Pour les procédures adaptées, le pouvoir adjudicateur doit laisser aux candidats un délai
« raisonnable », qui s’élève généralement à environ 8 jours.

Pour les candidats, répondre à une procédure adaptée est généralement plus simple. Les
contraintes étant moins fortes, les risques de commettre une erreur procédurale sont plus faibles.

Les délais d’analyse des offres sont également plus courts, permettant de recevoir plus vite une
réponse du pouvoir adjudicateur.

Toutefois, le formalisme variant d’une procédure adaptée à l’autre, cela suppose aussi que le
candidat s’adapte aux procédures internes de chaque pouvoir adjudicateur, libre des modalités
de publicité et de mise en concurrence.

En tout état de cause, il est opportun de détecter la procédure employée par le pouvoir
adjudicateur, afin d’adapter sa stratégie aux subtilités de la réglementation.

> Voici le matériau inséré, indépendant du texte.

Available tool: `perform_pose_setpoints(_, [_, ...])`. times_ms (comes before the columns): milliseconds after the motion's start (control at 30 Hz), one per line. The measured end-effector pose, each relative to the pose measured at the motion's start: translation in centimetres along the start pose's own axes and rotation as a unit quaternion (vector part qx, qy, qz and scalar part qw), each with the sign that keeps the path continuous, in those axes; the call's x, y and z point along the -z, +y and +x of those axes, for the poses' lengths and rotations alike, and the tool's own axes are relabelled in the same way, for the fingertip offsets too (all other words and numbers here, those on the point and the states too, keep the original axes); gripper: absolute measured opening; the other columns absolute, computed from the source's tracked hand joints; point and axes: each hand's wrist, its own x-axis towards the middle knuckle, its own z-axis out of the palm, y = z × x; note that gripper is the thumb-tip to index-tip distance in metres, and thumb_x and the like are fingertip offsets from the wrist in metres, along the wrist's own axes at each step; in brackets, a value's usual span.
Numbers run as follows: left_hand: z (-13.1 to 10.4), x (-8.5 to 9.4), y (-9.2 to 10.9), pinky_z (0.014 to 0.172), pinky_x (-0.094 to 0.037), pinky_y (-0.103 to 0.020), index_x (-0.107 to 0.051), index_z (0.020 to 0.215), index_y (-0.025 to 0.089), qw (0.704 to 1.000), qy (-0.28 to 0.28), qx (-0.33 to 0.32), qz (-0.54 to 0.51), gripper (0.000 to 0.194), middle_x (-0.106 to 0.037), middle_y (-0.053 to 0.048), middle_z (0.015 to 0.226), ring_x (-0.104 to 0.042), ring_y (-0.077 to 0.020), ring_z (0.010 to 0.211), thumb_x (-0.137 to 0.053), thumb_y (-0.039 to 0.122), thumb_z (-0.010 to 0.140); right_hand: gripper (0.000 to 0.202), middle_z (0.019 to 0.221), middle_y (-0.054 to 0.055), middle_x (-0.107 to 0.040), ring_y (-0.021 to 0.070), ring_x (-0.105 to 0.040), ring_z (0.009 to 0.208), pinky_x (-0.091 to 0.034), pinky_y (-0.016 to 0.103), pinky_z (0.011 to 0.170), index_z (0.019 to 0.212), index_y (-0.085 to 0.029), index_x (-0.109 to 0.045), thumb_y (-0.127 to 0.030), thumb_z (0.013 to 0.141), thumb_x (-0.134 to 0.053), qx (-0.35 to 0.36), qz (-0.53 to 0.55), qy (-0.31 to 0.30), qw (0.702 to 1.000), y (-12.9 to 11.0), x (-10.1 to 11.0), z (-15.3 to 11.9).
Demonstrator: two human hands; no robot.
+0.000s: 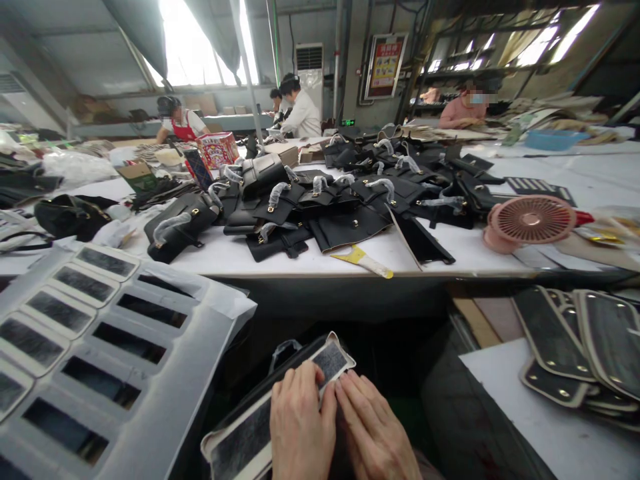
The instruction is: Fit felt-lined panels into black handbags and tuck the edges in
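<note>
A person's left hand [303,420], fingers bent and close together, lies across a long, dark rectangular panel with a cream border [240,443], set along a black bag [257,385] below the edge of a white table [475,263]. The right hand's [374,427] nearly straight fingers meet the panel's edge. Whether either hand grips cannot be told. Black handbags [345,223] heap the table.

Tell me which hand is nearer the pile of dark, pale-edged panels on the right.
Right. The right hand is left of the pile of panels, apart from it; the left hand is farther left, beyond the right hand.
</note>
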Motion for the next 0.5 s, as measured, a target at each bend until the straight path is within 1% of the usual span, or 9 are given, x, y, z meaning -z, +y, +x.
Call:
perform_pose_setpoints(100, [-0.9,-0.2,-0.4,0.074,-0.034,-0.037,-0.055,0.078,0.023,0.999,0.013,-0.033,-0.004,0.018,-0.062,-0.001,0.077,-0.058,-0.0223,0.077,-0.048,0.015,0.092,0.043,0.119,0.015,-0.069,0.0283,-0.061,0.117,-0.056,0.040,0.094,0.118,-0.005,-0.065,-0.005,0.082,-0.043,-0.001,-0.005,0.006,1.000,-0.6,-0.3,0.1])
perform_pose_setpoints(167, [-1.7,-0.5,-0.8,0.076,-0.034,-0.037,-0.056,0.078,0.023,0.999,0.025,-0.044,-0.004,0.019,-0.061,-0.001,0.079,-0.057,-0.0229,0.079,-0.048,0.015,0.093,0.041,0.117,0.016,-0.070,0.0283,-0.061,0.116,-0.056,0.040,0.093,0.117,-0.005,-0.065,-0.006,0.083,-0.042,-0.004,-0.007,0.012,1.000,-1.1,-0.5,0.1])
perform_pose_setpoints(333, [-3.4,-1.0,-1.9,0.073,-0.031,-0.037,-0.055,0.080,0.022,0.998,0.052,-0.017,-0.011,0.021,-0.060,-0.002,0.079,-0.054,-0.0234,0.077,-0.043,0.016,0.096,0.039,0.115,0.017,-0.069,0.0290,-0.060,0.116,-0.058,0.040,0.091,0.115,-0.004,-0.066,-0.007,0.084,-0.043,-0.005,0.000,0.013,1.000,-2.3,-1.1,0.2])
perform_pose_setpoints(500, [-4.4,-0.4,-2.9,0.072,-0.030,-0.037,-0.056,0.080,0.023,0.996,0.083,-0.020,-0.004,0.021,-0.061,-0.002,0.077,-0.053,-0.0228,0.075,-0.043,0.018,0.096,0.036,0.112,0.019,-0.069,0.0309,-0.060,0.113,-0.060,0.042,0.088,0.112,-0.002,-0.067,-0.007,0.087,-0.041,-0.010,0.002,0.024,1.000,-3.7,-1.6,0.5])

§ 6. – Les marchés de gré à gré


Un marché est dit de gré à gré ou par entente directe lorsqu’il est passé sans appel d’offres, après
autorisation spéciale de la direction générale du contrôle des marchés publics compétente. La demande
d’autorisation de recours à cette procédure doit décrire les motifs la justifiant.
Il ne peut être passé de marché de gré à gré que dans l’un des cas limitatifs suivants :
- lorsque les besoins ne peuvent être satisfaits que par une prestation nécessitant l’emploi d’un brevet
d’invention, d’une licence ou de droits exclusifs détenus par un seul entrepreneur, un seul fournisseur
ou un seul prestataire ;
- lorsque le marché ne peut être confié qu’à un prestataire déterminé pour des raisons techniques et
artistiques ;
- dans les cas d’extrême urgence, pour les travaux, fourniture ou services que le maître d’ouvrage ou le
maître d’ouvrage délégué doit faire exécuter en lieu et place de l’entrepreneur, du fournisseur ou du
prestataire défaillant ;
- dans le cas d’urgence impérieuse motivée par des circonstances de force majeure ne permettant pas de
respecter les délais prévus dans les procédures d’appel d’offres, nécessitant une intervention immédiate,
et lorsque le maître d’ouvrage ou le maître d’ouvrage délégué n’a pas pu prévoir les circonstances qui
sont à l’origine de l’urgence ;
- lorsqu’il s’agit des marchés spéciaux définis aux articles 75 et suivants du présent décret.
Les marchés passés selon la procédure de gré à gré doivent être préalablement et exceptionnellement
autorisés par la direction générale du contrôle des marchés publics compétente sur la base d’un rapport
spécial établi par la commission de passation des marchés du maître d’ouvrage ou du maître d’ouvrage
délégué, au moment de l’approbation du plan de passation de marché et au terme d’une séance d’analyse
des motifs justifiant le recours à la procédure de gré à gré.